Cross-Ecosystem Rollout Of Minimum Dependency Age Controls (2025-09 To 2026-02)

Issue 83 Edition 2026-03-24 5 min read

General

Sources: 1 • Confidence: High • Updated: 2026-03-25 17:55

Key takeaways

An Andrew Nesbitt article published March 4 reviews the current state of dependency cooldown mechanisms across packaging tools.
Dependency cooldowns reduce risk by delaying installation of newly updated dependencies for a few days to give the community time to detect subversion.
Relative duration support for pip’s --uploaded-prior-to has been requested but is not yet implemented.
A supply chain attack affecting LiteLLM prompted renewed focus on dependency cooldowns.
Between September 2025 and February 2026, multiple package managers added or highlighted minimum dependency age controls, including pnpm, Yarn, Bun, Deno, uv, pip, and npm.

An Andrew Nesbitt article published March 4 reviews the current state of dependency cooldown mechanisms across packaging tools.
Between September 2025 and February 2026, multiple package managers added or highlighted minimum dependency age controls, including pnpm, Yarn, Bun, Deno, uv, pip, and npm.
Dependency cooldown support is described as surprisingly well supported, with a recent flurry of activity across major packaging tools.

Dependency cooldowns reduce risk by delaying installation of newly updated dependencies for a few days to give the community time to detect subversion.
pnpm and Yarn support dependency age gating and provide exemption mechanisms for trusted or preapproved packages.

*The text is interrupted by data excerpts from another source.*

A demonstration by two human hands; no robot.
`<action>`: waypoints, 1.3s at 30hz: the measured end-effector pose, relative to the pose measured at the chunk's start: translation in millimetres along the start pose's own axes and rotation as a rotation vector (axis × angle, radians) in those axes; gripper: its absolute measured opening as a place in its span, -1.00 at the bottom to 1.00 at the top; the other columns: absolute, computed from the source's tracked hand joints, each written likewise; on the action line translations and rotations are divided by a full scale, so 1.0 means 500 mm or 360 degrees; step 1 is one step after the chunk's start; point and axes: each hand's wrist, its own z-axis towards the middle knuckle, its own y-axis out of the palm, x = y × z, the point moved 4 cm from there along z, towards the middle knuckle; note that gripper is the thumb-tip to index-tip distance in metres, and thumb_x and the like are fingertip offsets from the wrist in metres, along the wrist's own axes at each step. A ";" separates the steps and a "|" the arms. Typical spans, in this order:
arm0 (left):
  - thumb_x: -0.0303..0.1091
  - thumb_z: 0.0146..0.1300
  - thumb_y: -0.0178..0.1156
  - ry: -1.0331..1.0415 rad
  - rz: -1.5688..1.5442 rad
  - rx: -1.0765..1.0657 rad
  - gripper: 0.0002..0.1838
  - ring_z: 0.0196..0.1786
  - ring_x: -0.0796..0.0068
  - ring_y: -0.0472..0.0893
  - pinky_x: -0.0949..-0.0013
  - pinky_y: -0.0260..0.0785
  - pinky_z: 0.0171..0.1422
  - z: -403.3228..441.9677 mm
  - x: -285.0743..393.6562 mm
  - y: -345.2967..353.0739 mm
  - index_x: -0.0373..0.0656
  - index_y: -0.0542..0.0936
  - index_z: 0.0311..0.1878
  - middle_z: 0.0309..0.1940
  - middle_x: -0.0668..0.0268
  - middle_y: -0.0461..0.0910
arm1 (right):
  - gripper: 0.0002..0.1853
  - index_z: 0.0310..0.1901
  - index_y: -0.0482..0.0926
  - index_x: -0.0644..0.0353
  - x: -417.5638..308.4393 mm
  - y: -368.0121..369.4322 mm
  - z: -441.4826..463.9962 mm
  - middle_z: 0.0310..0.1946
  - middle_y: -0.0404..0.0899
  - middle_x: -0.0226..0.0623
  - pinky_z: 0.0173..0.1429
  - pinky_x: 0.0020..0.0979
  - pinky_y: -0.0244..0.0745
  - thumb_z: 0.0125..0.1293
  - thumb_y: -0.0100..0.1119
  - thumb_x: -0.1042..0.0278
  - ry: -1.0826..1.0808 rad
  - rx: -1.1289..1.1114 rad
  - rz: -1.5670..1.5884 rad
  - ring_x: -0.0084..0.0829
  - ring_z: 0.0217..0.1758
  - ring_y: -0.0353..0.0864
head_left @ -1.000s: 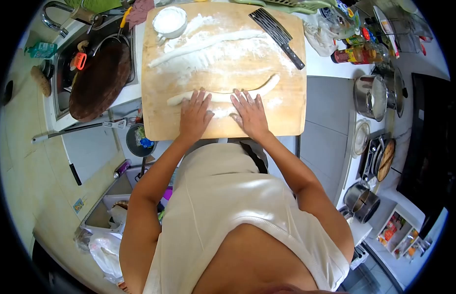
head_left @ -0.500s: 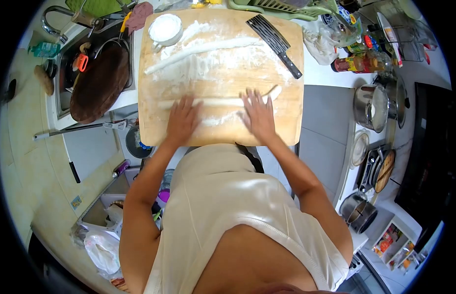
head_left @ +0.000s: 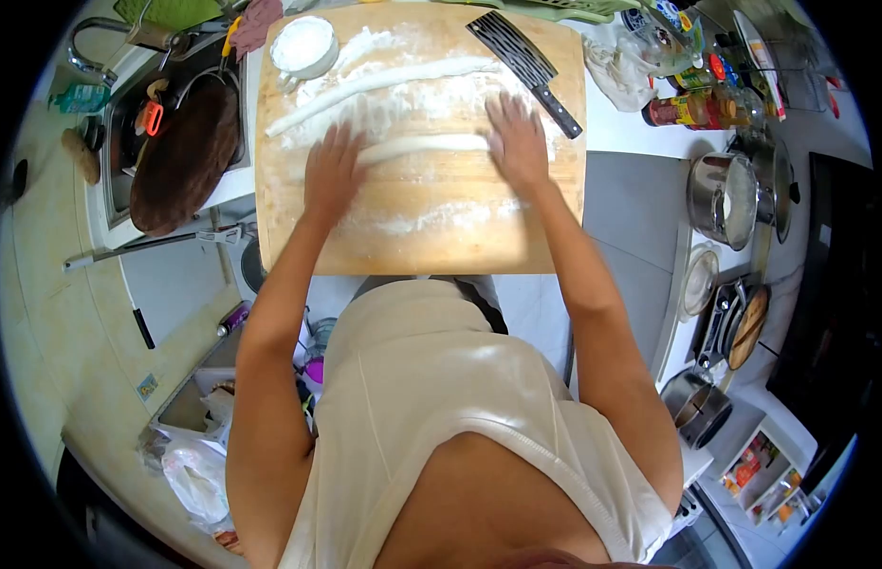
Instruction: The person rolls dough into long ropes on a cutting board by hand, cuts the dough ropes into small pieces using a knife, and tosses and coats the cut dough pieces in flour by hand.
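Observation:
A long rope of dough [head_left: 422, 145] runs across the floured wooden board [head_left: 422, 251]. My left hand [head_left: 333, 175] lies flat over its left end, and my right hand [head_left: 518, 142] rests flat over its right end; both have their fingers stretched out. The dough beneath my palms is hidden. Farther up the board lies a second dough rope [head_left: 384, 83], slightly bent and touched by neither hand. A white cup of flour [head_left: 304, 47] stands at the upper left corner. The cleaver [head_left: 522, 62], with a dark patterned blade and black handle, lies at the upper right.
To the left is a sink [head_left: 119, 194] with a large brown oval lid [head_left: 187, 156] leaning in it. On the right are a plastic bag [head_left: 619, 76], sauce bottles [head_left: 683, 111] and a steel pot [head_left: 721, 201]. A green rack [head_left: 555, 9] borders the board's far edge.
Both hands have moved forward, away from my body, and the near dough rope has rolled forward with them. My hands are also farther apart. The far rope and cleaver keep their places on the board.

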 end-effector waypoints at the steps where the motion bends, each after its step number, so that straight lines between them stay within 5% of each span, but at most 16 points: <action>1: -0.19 0.40 0.12 -0.0011 -0.0023 -0.0062 -0.40 0.60 0.03 0.13 -0.17 0.00 0.57 -0.051 0.007 -0.003 0.00 0.35 0.49 0.56 0.15 0.19 | -0.34 0.55 0.19 -0.02 -0.021 -0.014 -0.045 0.59 0.09 -0.17 0.65 0.04 -0.13 0.52 -0.07 -0.09 -0.0015 -0.0077 0.0038 -0.09 0.64 0.05; 7: -0.16 0.34 0.20 -0.0081 -0.0101 -0.0264 -0.30 0.62 0.03 0.09 -0.25 -0.07 0.58 -0.232 0.060 -0.045 -0.02 0.29 0.53 0.60 0.13 0.11 | -0.31 0.56 0.17 -0.13 -0.088 -0.034 -0.276 0.61 0.07 -0.26 0.65 0.09 -0.13 0.46 0.06 -0.04 0.0021 -0.0429 0.0062 -0.14 0.65 0.02; 12: -0.14 0.35 0.21 -0.0135 0.0063 0.0029 -0.31 0.63 0.03 0.07 -0.23 -0.10 0.59 -0.077 0.030 -0.022 0.00 0.30 0.53 0.58 0.12 0.15 | -0.35 0.53 0.24 -0.12 -0.032 -0.027 -0.103 0.60 0.09 -0.30 0.66 0.06 -0.17 0.48 0.01 -0.09 0.0100 -0.0095 0.0004 -0.15 0.65 0.02; 17: -0.08 0.40 0.18 0.0130 -0.0167 0.0190 -0.36 0.61 0.03 0.11 -0.11 -0.03 0.60 0.157 0.163 0.007 -0.04 0.33 0.49 0.53 0.07 0.24 | -0.37 0.53 0.23 -0.08 -0.107 0.012 0.089 0.63 0.00 -0.31 0.69 0.01 -0.27 0.52 -0.06 -0.08 0.0028 0.0016 0.0115 -0.24 0.70 -0.11; 19: -0.07 0.38 0.19 0.0056 -0.0209 0.0125 -0.35 0.60 0.02 0.13 -0.12 0.00 0.58 0.166 0.185 0.036 -0.07 0.34 0.48 0.52 0.07 0.25 | -0.36 0.52 0.25 -0.01 -0.145 0.040 0.090 0.59 0.11 -0.27 0.66 0.02 -0.17 0.48 -0.01 -0.04 -0.0048 -0.0151 -0.0129 -0.18 0.66 0.01; 23: -0.10 0.42 0.12 0.0156 -0.0295 -0.0156 -0.30 0.64 0.05 0.05 -0.13 -0.07 0.61 0.035 0.192 0.035 -0.06 0.22 0.56 0.59 0.12 0.12 | -0.33 0.51 0.23 0.06 -0.183 0.007 -0.072 0.56 0.17 -0.22 0.63 0.08 -0.10 0.47 0.00 -0.04 -0.0100 -0.0070 0.0143 -0.13 0.62 0.12; 27: -0.06 0.33 0.23 0.0169 -0.0204 -0.0363 -0.28 0.60 0.06 0.15 -0.15 0.04 0.57 -0.113 0.204 -0.022 -0.09 0.30 0.50 0.59 0.12 0.13 | -0.35 0.53 0.22 -0.07 -0.184 -0.013 -0.187 0.58 0.13 -0.23 0.63 0.10 -0.14 0.48 0.01 -0.06 -0.0124 -0.0301 0.0073 -0.16 0.62 0.11; 32: -0.05 0.37 0.20 0.0086 -0.0053 0.0049 -0.31 0.56 0.12 0.22 -0.15 0.08 0.55 0.041 0.135 0.035 -0.10 0.31 0.49 0.54 0.13 0.23 | -0.38 0.55 0.18 -0.07 -0.076 0.025 -0.029 0.59 0.10 -0.23 0.65 0.01 -0.12 0.54 -0.11 -0.07 -0.0069 0.0027 -0.0034 -0.13 0.64 0.05; 35: -0.06 0.39 0.19 0.0203 0.0011 0.0087 -0.33 0.56 0.11 0.22 -0.14 0.09 0.55 0.139 0.113 0.038 -0.10 0.32 0.49 0.51 0.13 0.27 | -0.41 0.48 0.31 -0.02 -0.029 0.011 0.076 0.57 0.14 -0.23 0.64 -0.01 -0.07 0.54 -0.11 -0.10 -0.0008 0.0109 0.0047 -0.16 0.63 0.07; 39: -0.06 0.37 0.18 0.0170 -0.0081 -0.0058 -0.29 0.58 0.07 0.18 -0.16 0.06 0.56 0.068 0.082 0.031 -0.11 0.28 0.52 0.52 0.12 0.25 | -0.36 0.49 0.29 -0.02 -0.024 -0.002 -0.009 0.57 0.14 -0.22 0.64 0.04 -0.09 0.47 0.02 -0.08 0.0052 -0.0028 0.0065 -0.13 0.63 0.07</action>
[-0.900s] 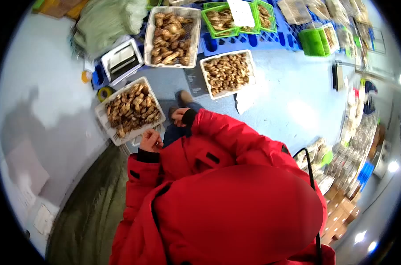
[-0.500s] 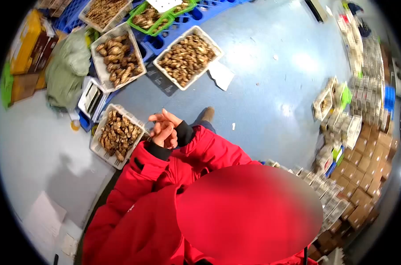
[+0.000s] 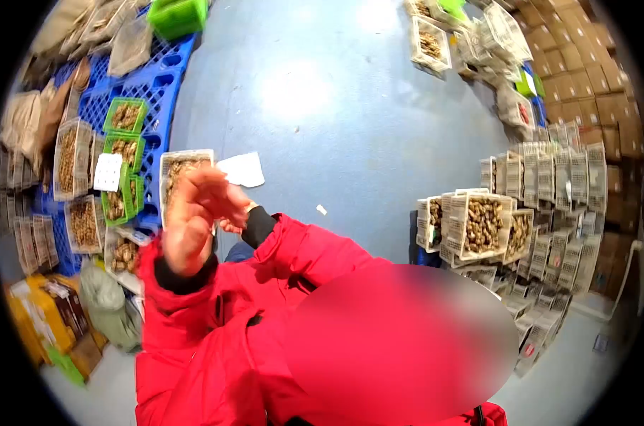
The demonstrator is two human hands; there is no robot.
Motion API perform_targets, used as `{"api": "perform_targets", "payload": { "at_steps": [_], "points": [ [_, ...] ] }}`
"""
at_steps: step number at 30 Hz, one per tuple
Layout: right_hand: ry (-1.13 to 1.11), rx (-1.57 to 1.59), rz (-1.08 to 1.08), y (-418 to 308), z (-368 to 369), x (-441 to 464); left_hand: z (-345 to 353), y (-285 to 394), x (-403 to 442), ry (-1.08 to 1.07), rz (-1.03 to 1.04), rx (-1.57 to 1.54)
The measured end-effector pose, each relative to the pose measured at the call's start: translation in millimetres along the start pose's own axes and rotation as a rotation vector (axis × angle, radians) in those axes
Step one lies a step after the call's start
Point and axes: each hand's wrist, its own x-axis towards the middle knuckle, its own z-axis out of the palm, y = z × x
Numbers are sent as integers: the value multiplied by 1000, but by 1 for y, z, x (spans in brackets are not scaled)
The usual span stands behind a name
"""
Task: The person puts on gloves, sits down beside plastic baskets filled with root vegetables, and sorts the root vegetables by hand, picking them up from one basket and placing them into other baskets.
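- Hands: bare left hand [image 3: 189, 224], raised and blurred, half open with bent fingers, nothing visible in its grasp; bare right hand [image 3: 231, 224], mostly hidden behind it, grip impossible to tell.
- White rectangular plastic crate [image 3: 187, 154] of brown mushrooms [image 3: 182, 167]: beyond the hands, partly covered by them, beside the blue lattice plastic pallet [image 3: 162, 106].

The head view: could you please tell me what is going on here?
A person in a red jacket has their blurred left hand in front of a white crate of brown produce, the right hand partly hidden beside it. No object shows in either hand. A white sheet lies beside the crate.
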Motion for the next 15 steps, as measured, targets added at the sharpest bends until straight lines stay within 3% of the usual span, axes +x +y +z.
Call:
{"api": "perform_targets", "payload": {
  "at_steps": [1,2,3,6,8,10,12,14,15],
  "points": [
    [81,-2,54,-32,11,-33,41,34,31,-151,212,86],
    [156,16,123,-54,11,-49,66,59,66,-234,288,287],
    [95,37,46,-68,3,-64,92,70,89,-306,394,363],
    [216,-7,-31,-135,-7,-95,140,68,153,-397,653,238],
    [126,50,-113,-175,-59,-86,165,54,200,-432,761,137],
    [270,-29,-260,-223,-90,-101,185,43,247,-461,829,50],
    [451,6,-162,-284,-127,-109,203,31,299,-478,856,-39],
    [517,59,-350,-323,-146,-150,226,20,349,-500,855,-89],
    [427,76,-426,-335,-161,-170,239,14,371,-523,844,-104]
  ]
}}
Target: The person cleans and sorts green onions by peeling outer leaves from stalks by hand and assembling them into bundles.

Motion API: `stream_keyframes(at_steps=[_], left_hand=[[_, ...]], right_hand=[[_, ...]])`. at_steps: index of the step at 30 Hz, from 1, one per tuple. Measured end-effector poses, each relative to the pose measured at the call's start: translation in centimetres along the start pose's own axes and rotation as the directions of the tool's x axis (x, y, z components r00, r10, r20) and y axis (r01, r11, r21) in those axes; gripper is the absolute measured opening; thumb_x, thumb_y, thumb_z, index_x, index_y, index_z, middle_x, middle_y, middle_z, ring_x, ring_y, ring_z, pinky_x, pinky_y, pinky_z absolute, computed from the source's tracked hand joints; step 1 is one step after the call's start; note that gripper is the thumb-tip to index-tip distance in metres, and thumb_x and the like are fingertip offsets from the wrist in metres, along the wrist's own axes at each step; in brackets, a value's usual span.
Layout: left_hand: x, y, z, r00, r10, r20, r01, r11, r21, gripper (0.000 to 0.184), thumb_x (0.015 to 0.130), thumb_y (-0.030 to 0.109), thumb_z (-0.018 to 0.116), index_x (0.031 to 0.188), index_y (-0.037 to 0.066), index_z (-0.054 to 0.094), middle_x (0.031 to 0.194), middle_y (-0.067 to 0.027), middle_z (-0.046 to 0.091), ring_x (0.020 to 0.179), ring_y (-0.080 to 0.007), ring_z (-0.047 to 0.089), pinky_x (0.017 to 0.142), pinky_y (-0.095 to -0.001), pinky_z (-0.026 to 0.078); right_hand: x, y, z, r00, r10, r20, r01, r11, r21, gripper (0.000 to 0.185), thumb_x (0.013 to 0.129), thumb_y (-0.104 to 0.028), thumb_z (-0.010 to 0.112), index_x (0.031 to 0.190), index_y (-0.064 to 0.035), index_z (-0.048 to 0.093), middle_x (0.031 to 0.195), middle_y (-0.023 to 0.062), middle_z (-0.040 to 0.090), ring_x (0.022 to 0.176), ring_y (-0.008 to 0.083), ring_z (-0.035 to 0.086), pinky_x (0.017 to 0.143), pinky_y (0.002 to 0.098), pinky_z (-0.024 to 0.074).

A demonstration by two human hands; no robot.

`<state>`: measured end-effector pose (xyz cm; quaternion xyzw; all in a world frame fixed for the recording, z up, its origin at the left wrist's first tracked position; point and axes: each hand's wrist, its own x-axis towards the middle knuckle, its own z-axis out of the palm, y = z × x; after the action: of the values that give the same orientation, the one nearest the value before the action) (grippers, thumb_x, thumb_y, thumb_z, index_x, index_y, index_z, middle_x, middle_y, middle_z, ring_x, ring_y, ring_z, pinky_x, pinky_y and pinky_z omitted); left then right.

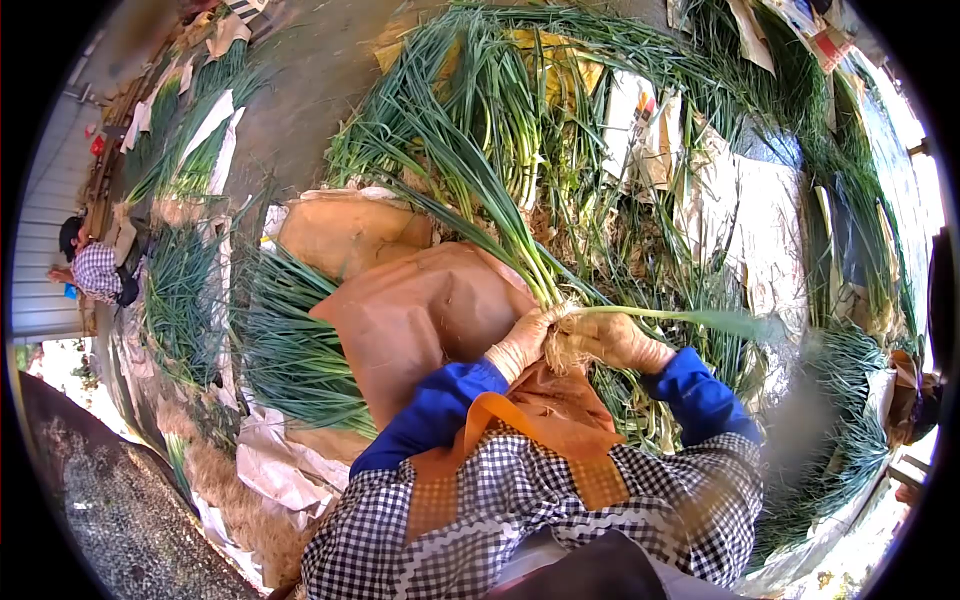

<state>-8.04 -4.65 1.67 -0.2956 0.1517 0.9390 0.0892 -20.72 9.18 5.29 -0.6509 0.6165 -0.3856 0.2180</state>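
My left hand (525, 340) is closed round the root end of a bunch of green onions (530, 255), whose long leaves reach up and away to the left. My right hand (610, 340) is closed beside it on a single green onion (655, 313), whose leaf points to the right. Tan stringy roots (565, 350) hang between the two hands. Below them, a brown apron (430, 305) covers my lap.
More green onions (510, 130) lie heaped ahead, with others (300, 340) in a pile at left. Paper sheets (740, 220) lie at right. Another person (97, 270) is at far left. A tan cushion-like pad (350, 235) sits beyond my lap.
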Motion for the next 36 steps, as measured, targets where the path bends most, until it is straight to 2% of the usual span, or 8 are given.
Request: stream_keyframes(at_steps=[4,13,16,18,22,26,31,36], left_hand=[[0.6,-0.1,-1.9,0.994,-0.040,0.102,0.052,0.992,-0.111,0.027,0.085,0.016,0.056,0.108,0.001,0.053,0.089,-0.0089,0.060,0.084,-0.0181,0.058,0.073,-0.0320,0.053],[0.8,1.3,-2.1,0.990,0.096,-0.105,-0.130,0.912,-0.388,0.030,0.084,0.022,0.056,0.106,0.001,0.056,0.088,-0.0117,0.063,0.081,-0.0240,0.060,0.078,-0.0413,0.052],[0.5,2.1,-5.0,0.965,0.233,0.118,-0.179,0.919,-0.350,0.038,0.083,0.022,0.055,0.112,-0.001,0.053,0.099,-0.0144,0.063,0.087,-0.0272,0.062,0.079,-0.0437,0.052],[0.0,1.8,-4.5,0.967,0.214,0.136,-0.158,0.928,-0.339,0.039,0.083,0.022,0.055,0.114,-0.002,0.053,0.100,-0.0151,0.062,0.088,-0.0280,0.061,0.080,-0.0441,0.051],[0.5,1.7,-4.0,0.955,0.184,0.232,-0.113,0.951,-0.287,0.043,0.084,0.021,0.056,0.117,-0.004,0.049,0.104,-0.0180,0.060,0.093,-0.0292,0.060,0.086,-0.0439,0.049],[-1.6,2.3,-3.4,0.977,0.172,0.129,-0.166,0.984,-0.058,0.048,0.085,0.021,0.056,0.122,-0.007,0.043,0.111,-0.0184,0.057,0.061,-0.0097,0.050,0.064,-0.0251,0.048],[-6.0,5.2,0.6,0.801,0.518,0.301,-0.456,0.853,-0.255,0.064,0.080,0.024,0.061,0.133,0.001,0.033,0.137,-0.0206,0.031,0.125,-0.0327,0.035,0.100,-0.0514,0.034],[-0.5,2.2,-3.5,0.967,0.248,0.060,-0.244,0.967,-0.071,0.040,0.085,0.012,0.055,0.121,0.001,0.046,0.101,-0.0114,0.060,0.074,-0.0153,0.058,0.067,-0.0256,0.051]], right_hand=[[1.9,-0.1,0.0,0.941,0.319,0.117,-0.339,0.872,0.352,0.021,0.086,-0.022,0.054,0.088,-0.0024,0.062,0.080,0.0134,0.060,0.077,0.0296,0.059,0.070,0.0360,0.0473],[2.8,-3.5,5.2,0.766,-0.382,0.517,0.172,0.897,0.408,0.035,0.083,-0.036,0.055,0.097,-0.0054,0.064,0.093,0.0160,0.061,0.087,0.0276,0.059,0.079,0.0406,0.0448],[-0.1,0.6,-0.5,0.583,0.282,0.762,-0.577,0.804,0.144,0.050,0.083,-0.052,0.048,0.109,-0.0115,0.062,0.101,0.0156,0.062,0.101,0.0267,0.056,0.090,0.0360,0.0418],[0.5,3.2,-1.6,0.151,0.837,0.527,-0.405,0.538,-0.739,0.061,0.081,-0.062,0.046,0.116,-0.0144,0.058,0.112,0.0147,0.059,0.104,0.0217,0.057,0.085,0.0362,0.0459],[4.6,4.3,3.0,0.619,0.757,0.211,-0.551,0.228,0.803,0.042,0.090,-0.040,0.046,0.112,-0.0046,0.054,0.098,0.0049,0.060,0.076,0.0144,0.053,0.071,0.0266,0.0432],[8.7,6.9,4.9,0.750,0.661,0.042,-0.404,0.406,0.820,0.034,0.089,-0.034,0.050,0.094,-0.0028,0.063,0.081,0.0006,0.060,0.070,0.0098,0.050,0.065,0.0211,0.0415],[7.1,9.4,-0.6,0.652,0.718,-0.244,-0.295,0.536,0.791,0.027,0.089,-0.030,0.049,0.088,-0.0062,0.063,0.066,-0.0015,0.048,0.060,0.0096,0.043,0.056,0.0242,0.0364],[7.7,8.8,1.1,0.694,0.706,-0.141,-0.300,0.462,0.834,0.022,0.089,-0.020,0.048,0.083,-0.0050,0.062,0.059,-0.0030,0.046,0.049,0.0059,0.038,0.048,0.0193,0.0306]])
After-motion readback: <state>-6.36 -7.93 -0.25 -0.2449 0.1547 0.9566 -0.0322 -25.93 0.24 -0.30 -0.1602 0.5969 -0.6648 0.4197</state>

Relative duration support for pip’s --uploaded-prior-to has been requested but is not yet implemented.
A workaround for pip’s lack of relative dates is to use a scheduled cron job to keep an absolute date in pip.conf up to date.

A supply chain attack affecting LiteLLM prompted renewed focus on dependency cooldowns.

Relative duration support for pip’s --uploaded-prior-to has been requested but is not yet implemented.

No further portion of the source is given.